Israel probes anti-occupation NGO over 'leaked secrets'

Israeli Defence Minister Moshe Yaalon, speaks at the Munich Security Conference in Munich, Germany, on Feb 14, 2016.
Israeli Defence Minister Moshe Yaalon, speaks at the Munich Security Conference in Munich, Germany, on Feb 14, 2016. PHOTO: REUTERS

JERUSALEM (AFP) - Israel's defence minister ordered the army on Friday (March 18) to investigate allegations that former soldiers revealed military secrets to an NGO that publicises abuses in the occupied Palestinian territories.

"I have instructed the Israel Defence Forces to open an inquiry to determine if discharged soldiers passed classified material about their service," Moshe Yaalon wrote on his Twitter account.

The NGO, Breaking the Silence, provides a platform for military veterans to describe what they say are disturbing aspects of their service in the 2014 war in the Gaza Strip and in operations in the Israeli-occupied West Bank.

Prime Minister Benjamin Netanyahu accused the group of having "crossed another red line".

"The investigative security bodies are investigating the matter," he wrote on his official Facebook account.

It comes after Israeli TV station Channel Two aired a report Thursday that it said showed the activists collecting testimony from ex-soldiers and asking them about military equipment and operational methods.

Yuli Novak, president of Breaking the Silence, denied any improper behaviour by her group.
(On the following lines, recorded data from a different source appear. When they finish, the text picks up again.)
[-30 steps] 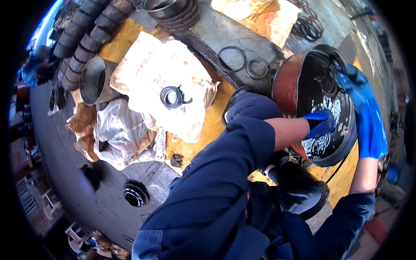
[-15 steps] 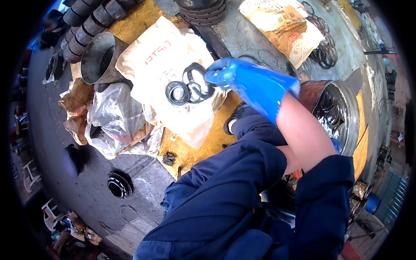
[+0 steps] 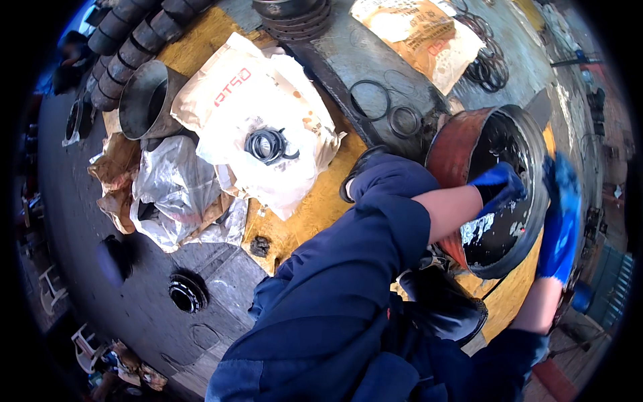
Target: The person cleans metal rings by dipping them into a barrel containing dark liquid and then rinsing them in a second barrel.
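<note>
My left hand (image 3: 499, 189), in a blue glove, reaches into the mouth of a red-brown metal cylinder (image 3: 450, 151) lying on its side; its fingers are partly hidden. Wet black grease-like stuff (image 3: 489, 234) coats the cylinder's inside. My right hand (image 3: 561, 214), also blue-gloved, is at the outer right of the cylinder's rim, blurred by motion, so its grip does not show. Several black rings (image 3: 268, 146) lie together on a white paper sack (image 3: 221, 134). Between sack and cylinder, a thin black ring (image 3: 370, 100) and a thicker one (image 3: 404, 122) rest on the metal surface.
Another paper sack (image 3: 415, 33) lies at the far side beside a pile of dark rings (image 3: 492, 67). Stacked dark cylinders (image 3: 124, 53) and an open metal sleeve (image 3: 153, 97) stand at the left. Crumpled plastic (image 3: 174, 187) and a black ringed part (image 3: 187, 292) are nearer on the left.
My right hand has moved from the black rings on the sack to the right side of the cylinder. Fewer rings show on the sack. More of my left hand shows inside the cylinder.
</note>
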The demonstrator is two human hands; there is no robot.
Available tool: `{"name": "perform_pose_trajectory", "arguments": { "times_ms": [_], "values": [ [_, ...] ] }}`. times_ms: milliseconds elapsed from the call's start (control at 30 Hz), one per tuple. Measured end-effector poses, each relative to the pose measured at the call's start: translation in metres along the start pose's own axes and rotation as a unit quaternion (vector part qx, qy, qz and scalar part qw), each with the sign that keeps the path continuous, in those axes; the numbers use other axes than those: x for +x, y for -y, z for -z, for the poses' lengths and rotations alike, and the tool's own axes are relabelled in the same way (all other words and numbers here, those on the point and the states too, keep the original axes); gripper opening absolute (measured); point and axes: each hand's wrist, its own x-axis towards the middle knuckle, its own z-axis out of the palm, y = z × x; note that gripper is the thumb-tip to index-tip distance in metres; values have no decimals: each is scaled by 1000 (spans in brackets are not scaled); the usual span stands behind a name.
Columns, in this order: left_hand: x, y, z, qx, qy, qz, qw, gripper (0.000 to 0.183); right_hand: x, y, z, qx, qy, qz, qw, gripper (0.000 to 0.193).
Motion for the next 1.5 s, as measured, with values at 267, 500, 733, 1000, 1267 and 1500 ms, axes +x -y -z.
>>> {"name": "perform_pose_trajectory", "arguments": {
  "times_ms": [267,500,733,1000,1267,1500],
  "values": [
    [-3,-2,30,-253,168,130,944,33,-78,-171,70,18,-140,-53,989,29],
    [6,-82,46,-132,-31,86,987,24,-85,-247,14,-133,-220,-33,966,31],
    [1,-111,186,83,-86,30,992,43,-95,-174,-4,-292,-233,-132,918,37],
    [-28,-8,282,554,-180,129,803,29,-92,-196,-5,-300,-178,-160,923,35],
    [30,76,317,865,-48,131,482,19,-96,-185,-10,-332,-189,-131,915,31],
    [46,108,314,858,-27,172,483,23,-100,-179,-9,-348,-193,-146,906,30]
  ]
}}
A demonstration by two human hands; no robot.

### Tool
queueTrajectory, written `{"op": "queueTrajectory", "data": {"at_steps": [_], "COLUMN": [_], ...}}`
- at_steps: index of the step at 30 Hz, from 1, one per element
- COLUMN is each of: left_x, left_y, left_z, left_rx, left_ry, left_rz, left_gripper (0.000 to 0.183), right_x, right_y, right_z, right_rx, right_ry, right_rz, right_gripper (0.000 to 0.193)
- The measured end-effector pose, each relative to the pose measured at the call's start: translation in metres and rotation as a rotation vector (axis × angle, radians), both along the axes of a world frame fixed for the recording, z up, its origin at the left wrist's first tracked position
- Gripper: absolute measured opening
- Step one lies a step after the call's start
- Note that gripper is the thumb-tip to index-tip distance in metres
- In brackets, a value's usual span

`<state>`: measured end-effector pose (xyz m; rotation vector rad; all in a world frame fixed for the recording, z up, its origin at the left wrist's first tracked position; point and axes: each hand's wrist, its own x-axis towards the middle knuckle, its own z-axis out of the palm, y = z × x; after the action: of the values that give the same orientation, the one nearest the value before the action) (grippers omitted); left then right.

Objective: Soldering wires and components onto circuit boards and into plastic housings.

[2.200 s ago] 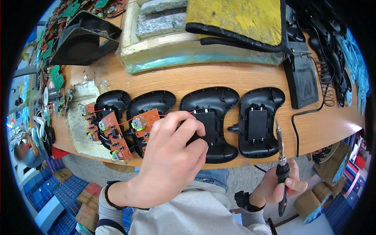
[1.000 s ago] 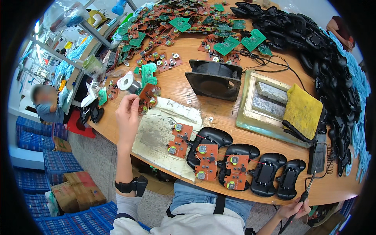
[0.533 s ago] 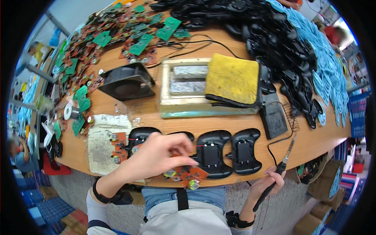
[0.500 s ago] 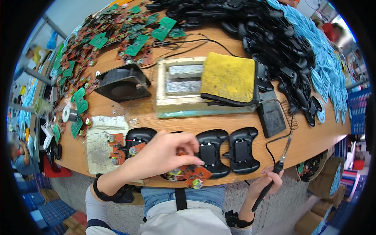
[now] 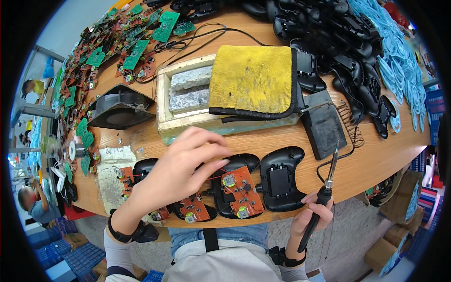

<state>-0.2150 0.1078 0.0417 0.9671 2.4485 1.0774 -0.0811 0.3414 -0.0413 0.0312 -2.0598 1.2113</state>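
My left hand is over the row of black gamepad shells, thumb and fingertips closed in a pinch at a thin red wire. Below its fingertips, an orange circuit board with yellow-green parts lies on one gamepad shell. Another orange board rests on the shell left of it, partly hidden by my hand and wrist. The rightmost shell has no board on it. My right hand grips a soldering iron by its black handle, tip pointing up, beside that shell.
Behind the shells stands a framed box with grey blocks and a yellow cloth. A fan, solder spool and heap of circuit boards are left. Black shells and blue cables pile up right.
The orange board that hung under my left hand now lies on a shell. My left hand has moved up and left. My right hand keeps the iron, tilted more upright.
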Motion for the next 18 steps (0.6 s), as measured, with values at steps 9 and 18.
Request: {"op": "queueTrajectory", "data": {"at_steps": [9, 18], "left_x": [0.010, 0.008], "left_y": [-0.005, 0.012], "left_z": [-0.011, -0.010], "left_rx": [-0.259, 0.219], "left_ry": [0.263, -0.396], "left_rz": [-0.058, 0.203], "left_gripper": [0.017, 0.007], "right_x": [0.000, 0.001], "right_y": [0.002, 0.002], "right_z": [0.000, -0.006], "right_rx": [0.026, -0.120], "right_ry": [-0.036, 0.067], "right_rz": [0.005, 0.031], "right_gripper": [0.018, 0.028]}}
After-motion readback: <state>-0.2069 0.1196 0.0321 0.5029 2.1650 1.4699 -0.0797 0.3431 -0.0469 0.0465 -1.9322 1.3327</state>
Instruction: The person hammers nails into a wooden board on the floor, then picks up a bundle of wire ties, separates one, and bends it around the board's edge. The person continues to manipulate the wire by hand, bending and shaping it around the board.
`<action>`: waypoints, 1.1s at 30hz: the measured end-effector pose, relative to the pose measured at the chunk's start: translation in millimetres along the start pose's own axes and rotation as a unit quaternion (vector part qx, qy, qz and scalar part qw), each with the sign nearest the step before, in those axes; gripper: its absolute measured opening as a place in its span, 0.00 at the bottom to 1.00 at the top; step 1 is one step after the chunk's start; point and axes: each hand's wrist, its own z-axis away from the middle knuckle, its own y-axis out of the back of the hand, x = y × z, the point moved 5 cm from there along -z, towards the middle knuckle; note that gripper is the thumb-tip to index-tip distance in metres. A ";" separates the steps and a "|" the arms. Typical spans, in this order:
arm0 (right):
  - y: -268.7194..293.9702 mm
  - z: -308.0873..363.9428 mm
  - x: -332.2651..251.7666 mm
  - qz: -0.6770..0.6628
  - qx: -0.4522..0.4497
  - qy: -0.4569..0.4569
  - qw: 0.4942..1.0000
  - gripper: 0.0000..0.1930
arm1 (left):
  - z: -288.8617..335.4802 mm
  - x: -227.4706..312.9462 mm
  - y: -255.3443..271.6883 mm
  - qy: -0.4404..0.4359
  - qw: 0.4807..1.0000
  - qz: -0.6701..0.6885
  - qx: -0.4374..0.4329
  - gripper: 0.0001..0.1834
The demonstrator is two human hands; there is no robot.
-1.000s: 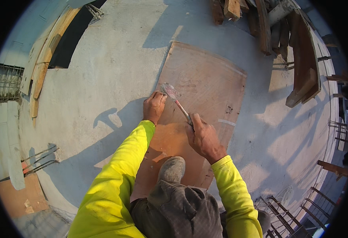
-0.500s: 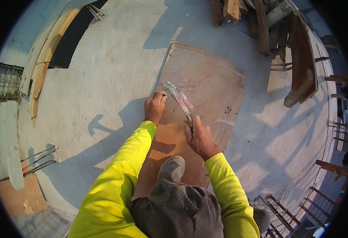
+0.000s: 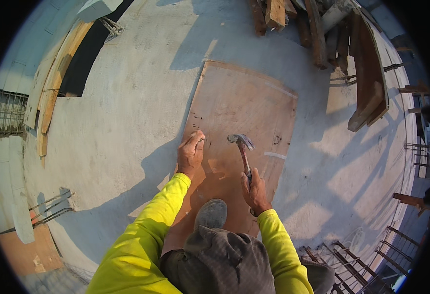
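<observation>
A claw hammer [image 3: 245,158] with a worn reddish handle is gripped near its end by my right hand [image 3: 257,194]. Its metal head points away from me, over a brown plywood sheet [image 3: 244,93] on the floor. My left hand [image 3: 190,156] is at the sheet's left edge, thumb and fingers pinched together. Whatever those fingertips hold, if anything, is too small to name. Between my arms, my grey boot [image 3: 210,214] rests on the near part of the sheet.
Around the sheet spreads a concrete floor [image 3: 122,73]. Timber pieces [image 3: 318,39] are heaped at the far right. A dark opening [image 3: 81,66] edged by planks [image 3: 58,81] lies at the far left. Steel bars stick out at left [image 3: 53,208] and lower right [image 3: 349,259].
The hammer has swung away from my left hand, to the right and nearer me, its head turned. My left hand has come slightly nearer too, still pinched. The view has shifted a little.
</observation>
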 end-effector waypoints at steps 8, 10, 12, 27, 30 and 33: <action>-20.6 15.9 17.5 -0.121 -0.026 -0.032 0.992 0.13 | -32.0 -51.7 -8.3 0.144 0.988 0.025 -0.059 0.06; -9.0 17.9 26.3 -0.095 -0.032 -0.034 0.994 0.13 | -10.2 -59.3 -9.1 0.206 0.969 0.124 0.057 0.07; 6.6 20.0 33.3 -0.044 -0.030 -0.009 0.999 0.13 | 16.9 -55.3 -12.6 0.239 0.921 0.247 0.184 0.07; 9.6 47.0 63.9 -0.080 0.029 -0.083 0.993 0.14 | -31.3 21.0 -1.0 -0.016 0.998 -0.047 -0.022 0.07; 7.8 48.7 66.5 -0.114 -0.021 -0.160 0.980 0.14 | -80.5 32.7 55.4 0.017 0.992 0.055 0.115 0.09; 9.5 51.8 63.3 -0.285 0.001 -0.172 0.943 0.12 | -95.5 37.0 79.5 0.115 0.956 0.217 0.162 0.09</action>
"I can tell you unequivocally that Breaking the Silence does not collect classified material," she said in an interview Friday on Israeli public radio.

"There is an attempt to frighten and silence anyone who criticises the government." Justice Minister Ayelet Shaked was unconvinced.

"It is of the utmost gravity that an organisation takes upon itself the authority to collect tactical intelligence about various military units," she said in a statement.

"Those collecting such information are trying to damage their country by illicit means, in a manner reminiscent of espionage activity," she added.

Haaretz newspaper said that the Channel Two footage "was based on hidden camera footage recorded by the right-wing 'Ad Kan' group, which plants activists in leftist organisations to collect incriminating information."

In a January sting operation, Ad Kan secretly filmed anti-settlement activist Ezra Nawi saying that he told Palestinian authorities about clandestine sales of land to Israelis, an offence which carries a theoretical death penalty under Palestinian law but has never been applied by its courts.

Last month five NGOs, including Breaking the Silence, jointly condemned attempts to depict their leaders as foreign agents, saying that such claims had led to harassment and even death threats.

They said they were speaking on behalf of 50 pro-peace or human rights organisations.